D’ailleurs, à y réfléchir, la « Maison des Artistes », honorable administration créée en 1952 où cotisent les férus de la térébenthine et du poil de martre, devrait songer à revoir sa dénomination. Là on imagine facilement une sorte de masure lézardée et humide, odeur de vernis et de salpêtre mêlés, où traînent des canettes de 8°6 défoncées… Ça ne fait pas sérieux du tout pour une maison qui délivre le statut « officiel » d’artiste. « La Cabane de la Barbouille » tant qu’on y est ! Non, ce qu’il faudrait c’est : « Le Bureau des Créateurs », autrement plus dynamique et moderne ! – quoiqu’inexact. Nous sommes en 2011 voyons, il faut dépoussiérer les mots. (Ah ? Attendez…  On me dit dans l’oreillette que plus de 11.000 artistes sont au RSA dans Paris intra-muros (source INSEE). Ben dis donc. Je commence à comprendre l’ami Dussol…)

Parce qu’avant la Crise c’était tout autre chose ; en octobre 2006 par exemple, on pouvait lire dans le Nouvel Obs : « Fini le mythe de l’artiste famélique, un vent de folie fait décoller les prix des oeuvres contemporaines. La cote de peintres peu connus dépasse parfois le million d’euros. Certains artistes deviennent de vrais hommes d’affaires, les galeries font florès. Et les nouveaux millionnaires russes, chinois ou indiens qui se ruent sur ce marché font aussi flamber les prix de leurs jeunes créateurs. »

Les temps changent n’est-ce pas ? Maintenant de toute façon tout le monde est « artiste », alors c’est sûr que ça perd un peu de sa superbe ce mot. De son brillant. L’artiste c’est le type qui trifouille avec son ordi et photoshop, tu vois. Qui fait des petits tirages sur son Epson A3+ hors d’âge, tout ça. Puis qui fait les « Marché d’Art Contemporain » les dimanche aux beaux jours, où il essaie de placer ses chefs-d’oeuvre bien encadrés (BHV, 25 €, marie-louise incluse). Coup de rouge et sandwich au pâté. Parfois un accordéon, au loin. On est bien hein Françoise. On est bien.

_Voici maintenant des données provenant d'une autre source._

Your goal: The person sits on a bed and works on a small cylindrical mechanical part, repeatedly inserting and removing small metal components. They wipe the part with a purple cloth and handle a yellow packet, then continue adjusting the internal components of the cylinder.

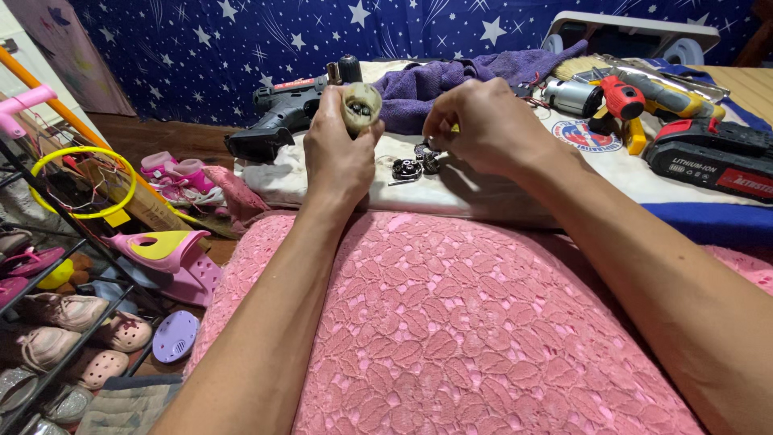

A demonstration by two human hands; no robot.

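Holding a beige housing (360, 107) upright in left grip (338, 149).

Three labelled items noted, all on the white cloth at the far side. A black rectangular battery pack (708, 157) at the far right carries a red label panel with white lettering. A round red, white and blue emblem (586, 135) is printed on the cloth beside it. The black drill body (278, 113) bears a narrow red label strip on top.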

En fait je commence à bien l’aimer ce Dussol. Tu sais qu’t’as raison mon petit père ? J’aurais jamais dû te dire que j’étais « artiste », jamais. « Artiss », tiens ! L’entrée des artiss ! Ni dans mon mail, ni au téléphone, ni nulle part. Artiste c’est caca, c’est tout petit petit ; ça vaut que dalle, c’est très très pauvre. Par ici la sortie, l’artiss ! D’ailleurs voilà comment je vais le rédiger mon prochain mail à tes confrères de start-up, tes potes formatés Jaguar-Rolex,  écoute bien : « Bonjour. Porteurs d’un projet culturel à haute valeur symbolique et sociale, nous disposons d’un budget confortable et sommes à la recherche d’une entreprise dynamique et innovante, qui assurera la conception de notre site web à l’international. Nous avons le plaisir de vous annoncer, eh oui, que vous faites partie de la short-list des meilleurs acteurs que nous avons sélectionnés…  etc etc… »

– C’est qui « nous » ?
– Nous ? Ben ma maman, ma copine, mon chat Lumo et moi ! Ducon !

Artiste. n.m. vx. Désignait autrefois un individu, généralement isolé, qui s’adonnait à l’un des beaux-arts. Au cours du XXIe siècle, il disparaîtra progressivement au profit de l’entrepreneur-technoplastique (ETP).